Text

Question: Are there any vendor designs that would produce fuel that is outside the envelope of the specifications analyzed in the recent EPRI topical report on TRISO fuel performance?

(Received: December 8, 2022)

Answer: Yes, some vendors Tri-structural Isotropic (TRISO) fuel particle designs do fall outside of the envelope specification provided in Table 5-5 of the Electric Power Research Institute (EPRI) topical report, and the fuel forms and matrix composition also deviate in various ways from the conventional Advanced Gas Reactor (AGR) Program fuel.

Some applications propose the use of more novel designs (such as a uranium nitride fuel kernels, silicon carbide matrix, or varying particle geometry), to apply TRISO coated particle fuel technology to their designs, which have core physics and thermal requirements that differ from the modular high temperature gas-cooled reactors (HTGRs) that have been the focus of the AGR program. The early successes of the AGR program resulted in broader interest with government and vendors, who have subsequently sought to customize TRISO technology for new applications.

Similarly, as was noted during the meeting, the EPRI topical report covered the TRISO coated fuel particles themselves and remained as neutral as possible regarding the impact of the graphitic-matrix fuel elements. All applicants will be responsible for qualification needs associated with their respective fuel element designs.

The following are examples of vendors who have expressed intent to use a TRISO configuration that differs from the conventional AGR Program fuel.

1. BWXT Advanced Nuclear Reactor (BANR) uses TRISO fuel with a uranium nitride (UN) fuel kernel in a silicon carbide (SiC) fuel matrix instead of graphite. A driver for using UN versus uranium oxy carbide (UCO) for this application is the higher power density that can be achieved with a UN kernel. BWXT also has stated that the UN-in-SiC fuel form is also driven by microreactor economics.

2. Ultra Safe Nuclear Corporation (USNC) Micro Modular Reactor (MMR) intends to use a SiC fuel matrix instead of graphite. USNC believes that a SiC fuel matrix will prove more rugged and show higher temperature stability. Thus, USNC might be elect to credit the SiC matrix as an additional fission product retention barrier.

3. Kairos Power uses an annular fuel pebble design with characteristics specific to application in fluoride high temperature reactors (FHRs). Pebble attributes, including smaller size, variable matrix density, and definition of the annular fueled region are provided in Kairos Powers topical report Fuel Qualification Methodology for the Kairos Power Fluoride Salt-Cooled, High Temperature Reactor. This topical report cites the following as drivers for the aforementioned characteristics:

a. Variable density of the sphere is needed so that the pebbles will float in the coolant.

b. Use of AGR UCO TRISO particle design leverages as much as possible from the AGR program fuel qualification experience.
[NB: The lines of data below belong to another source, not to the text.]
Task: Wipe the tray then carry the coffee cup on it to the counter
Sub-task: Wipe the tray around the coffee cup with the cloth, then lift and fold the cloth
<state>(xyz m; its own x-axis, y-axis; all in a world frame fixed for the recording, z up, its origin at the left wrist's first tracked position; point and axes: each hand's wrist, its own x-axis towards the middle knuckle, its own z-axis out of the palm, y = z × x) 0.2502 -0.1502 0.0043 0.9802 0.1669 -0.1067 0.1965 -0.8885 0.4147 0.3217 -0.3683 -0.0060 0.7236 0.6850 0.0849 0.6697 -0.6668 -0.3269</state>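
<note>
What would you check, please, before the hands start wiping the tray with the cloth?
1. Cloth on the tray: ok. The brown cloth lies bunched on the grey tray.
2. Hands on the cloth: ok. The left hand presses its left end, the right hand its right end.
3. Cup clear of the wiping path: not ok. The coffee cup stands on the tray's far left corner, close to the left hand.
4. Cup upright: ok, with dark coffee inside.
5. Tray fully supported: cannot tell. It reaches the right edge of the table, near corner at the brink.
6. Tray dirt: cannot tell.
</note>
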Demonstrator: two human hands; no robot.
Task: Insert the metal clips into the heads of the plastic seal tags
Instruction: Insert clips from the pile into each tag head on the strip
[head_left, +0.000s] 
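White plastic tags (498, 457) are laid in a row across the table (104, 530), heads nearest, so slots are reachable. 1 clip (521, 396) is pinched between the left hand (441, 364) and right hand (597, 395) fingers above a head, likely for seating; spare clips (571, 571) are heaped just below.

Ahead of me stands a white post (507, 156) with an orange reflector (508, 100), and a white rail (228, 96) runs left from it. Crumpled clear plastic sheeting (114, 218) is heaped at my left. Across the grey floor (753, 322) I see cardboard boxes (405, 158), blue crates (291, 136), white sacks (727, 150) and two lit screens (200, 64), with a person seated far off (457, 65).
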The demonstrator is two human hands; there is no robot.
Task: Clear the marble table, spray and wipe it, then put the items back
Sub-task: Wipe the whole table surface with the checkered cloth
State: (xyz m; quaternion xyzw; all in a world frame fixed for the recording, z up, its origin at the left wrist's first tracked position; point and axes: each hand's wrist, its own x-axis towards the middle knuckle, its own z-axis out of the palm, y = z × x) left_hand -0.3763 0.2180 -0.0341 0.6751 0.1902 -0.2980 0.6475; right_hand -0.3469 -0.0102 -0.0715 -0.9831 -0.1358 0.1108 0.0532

c. Reduced pebble size is needed to account for higher power density in FHRs as compared to HTGRs. The associated higher temperatures also drive the annular fuel distribution within the pebble.

In addition to the above, it is important to acknowledge that all the companies actively working on TRISO-fueled reactor designs use a fuel form that differs from the AGR form in some capacity. The only exception is Framatome, whose reference design (SC-HTGR) is the Next Generation Nuclear Plant (NGNP), which is the basis for the AGR Program. The following are some additional examples to illustrate this point:

1. X-energy uses the same AGR UCO particle but in a standard 60-mm diameter sphere instead of a cylindrical compact.

2. Radiant Nuclear is looking at small changes to particle geometry, such as kernel size and buffer layer thickness, as well as cylindrical compact dimensions to improve microreactor core neutronics while minimizing such changes to avoid the need for additional fuel qualification data.

3. Westinghouse (eVinci) is looking at modest changes to kernel size and cylindrical compact dimensions, while maintaining the UCO kernel and basic fuel matrix formulation. The use of heat pipes is unique among TRISO-fueled reactor designs.